▸ Exercise: The records below should be printed once more, exactly as they appear.

▸ Data for processing:
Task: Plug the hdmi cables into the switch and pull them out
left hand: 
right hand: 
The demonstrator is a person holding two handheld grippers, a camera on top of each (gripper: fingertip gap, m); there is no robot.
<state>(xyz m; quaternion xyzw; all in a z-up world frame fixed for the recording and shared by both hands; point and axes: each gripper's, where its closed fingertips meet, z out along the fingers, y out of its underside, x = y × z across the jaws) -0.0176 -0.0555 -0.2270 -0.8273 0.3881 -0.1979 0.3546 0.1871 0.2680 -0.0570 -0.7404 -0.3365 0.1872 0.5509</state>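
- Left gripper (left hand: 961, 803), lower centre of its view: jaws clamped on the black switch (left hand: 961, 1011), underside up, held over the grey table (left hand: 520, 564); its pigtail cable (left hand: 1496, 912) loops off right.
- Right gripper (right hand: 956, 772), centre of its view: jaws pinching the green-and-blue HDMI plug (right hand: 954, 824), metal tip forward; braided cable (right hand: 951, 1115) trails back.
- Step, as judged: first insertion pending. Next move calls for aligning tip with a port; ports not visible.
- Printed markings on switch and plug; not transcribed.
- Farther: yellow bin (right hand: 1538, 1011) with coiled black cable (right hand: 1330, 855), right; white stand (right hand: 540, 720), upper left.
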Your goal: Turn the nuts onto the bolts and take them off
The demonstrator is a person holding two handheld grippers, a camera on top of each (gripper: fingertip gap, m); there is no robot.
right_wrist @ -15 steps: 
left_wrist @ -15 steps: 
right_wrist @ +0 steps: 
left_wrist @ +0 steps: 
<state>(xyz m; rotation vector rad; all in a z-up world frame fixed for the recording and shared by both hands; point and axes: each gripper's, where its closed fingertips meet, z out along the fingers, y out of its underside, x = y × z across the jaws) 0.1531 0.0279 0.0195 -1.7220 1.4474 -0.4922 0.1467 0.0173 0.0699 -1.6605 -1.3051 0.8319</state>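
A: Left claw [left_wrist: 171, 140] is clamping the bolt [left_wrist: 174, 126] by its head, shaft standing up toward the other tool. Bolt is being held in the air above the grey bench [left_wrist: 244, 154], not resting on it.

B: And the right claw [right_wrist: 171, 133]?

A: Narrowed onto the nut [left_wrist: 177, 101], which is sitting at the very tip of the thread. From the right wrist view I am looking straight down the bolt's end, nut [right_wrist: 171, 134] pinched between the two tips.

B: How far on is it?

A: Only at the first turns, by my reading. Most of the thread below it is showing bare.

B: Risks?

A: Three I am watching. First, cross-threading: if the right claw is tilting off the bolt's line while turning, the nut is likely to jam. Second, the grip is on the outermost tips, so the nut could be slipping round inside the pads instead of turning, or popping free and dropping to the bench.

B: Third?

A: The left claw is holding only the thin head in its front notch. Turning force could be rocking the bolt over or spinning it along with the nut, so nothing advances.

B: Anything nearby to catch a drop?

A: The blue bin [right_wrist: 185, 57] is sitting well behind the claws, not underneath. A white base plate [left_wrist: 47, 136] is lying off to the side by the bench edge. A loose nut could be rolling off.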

▸ Reply to the task:
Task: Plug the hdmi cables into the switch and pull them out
left hand: 
right hand: 
The demonstrator is a person holding two handheld grippers, a camera on top of each (gripper: fingertip gap, m); there is no robot.
<state>(xyz m; quaternion xyzw; all in a z-up world frame fixed for the recording and shared by both hands; point and axes: each gripper's, where its closed fingertips meet, z out along the fingers, y out of its underside, x = y × z across the jaws) -0.0176 -0.0555 -0.2270 -0.8273 0.3881 -0.1979 0.3546 0.1871 0.2680 -0.0570 -0.7404 -0.3365 0.1872 0.5509</state>
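- Left gripper (left hand: 961, 803), lower centre of its view: jaws clamped on the black switch (left hand: 961, 1011), underside up, held over the grey table (left hand: 520, 564); its pigtail cable (left hand: 1496, 912) loops off right.
- Right gripper (right hand: 956, 772), centre of its view: jaws pinching the green-and-blue HDMI plug (right hand: 954, 824), metal tip forward; braided cable (right hand: 951, 1115) trails back.
- Step, as judged: first insertion pending. Next move calls for aligning tip with a port; ports not visible.
- Printed markings on switch and plug; not transcribed.
- Farther: yellow bin (right hand: 1538, 1011) with coiled black cable (right hand: 1330, 855), right; white stand (right hand: 540, 720), upper left.
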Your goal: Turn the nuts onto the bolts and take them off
The demonstrator is a person holding two handheld grippers, a camera on top of each (gripper: fingertip gap, m); there is no robot.
right_wrist @ -15 steps: 
left_wrist @ -15 steps: 
right_wrist @ +0 steps: 
left_wrist @ +0 steps: 
<state>(xyz m; rotation vector rad; all in a z-up world frame fixed for the recording and shared by both hands; point and axes: each gripper's, where its closed fingertips meet, z out along the fingers, y out of its underside, x = y × z across the jaws) 0.1531 0.0279 0.0195 -1.7220 1.4474 -0.4922 0.1467 0.0173 0.0699 -1.6605 -1.3051 0.8319</state>
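A: Left claw [left_wrist: 171, 140] is clamping the bolt [left_wrist: 174, 126] by its head, shaft standing up toward the other tool. Bolt is being held in the air above the grey bench [left_wrist: 244, 154], not resting on it.

B: And the right claw [right_wrist: 171, 133]?

A: Narrowed onto the nut [left_wrist: 177, 101], which is sitting at the very tip of the thread. From the right wrist view I am looking straight down the bolt's end, nut [right_wrist: 171, 134] pinched between the two tips.

B: How far on is it?

A: Only at the first turns, by my reading. Most of the thread below it is showing bare.

B: Risks?

A: Three I am watching. First, cross-threading: if the right claw is tilting off the bolt's line while turning, the nut is likely to jam. Second, the grip is on the outermost tips, so the nut could be slipping round inside the pads instead of turning, or popping free and dropping to the bench.

B: Third?

A: The left claw is holding only the thin head in its front notch. Turning force could be rocking the bolt over or spinning it along with the nut, so nothing advances.

B: Anything nearby to catch a drop?

A: The blue bin [right_wrist: 185, 57] is sitting well behind the claws, not underneath. A white base plate [left_wrist: 47, 136] is lying off to the side by the bench edge. A loose nut could be rolling off.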

The submitted response is complete.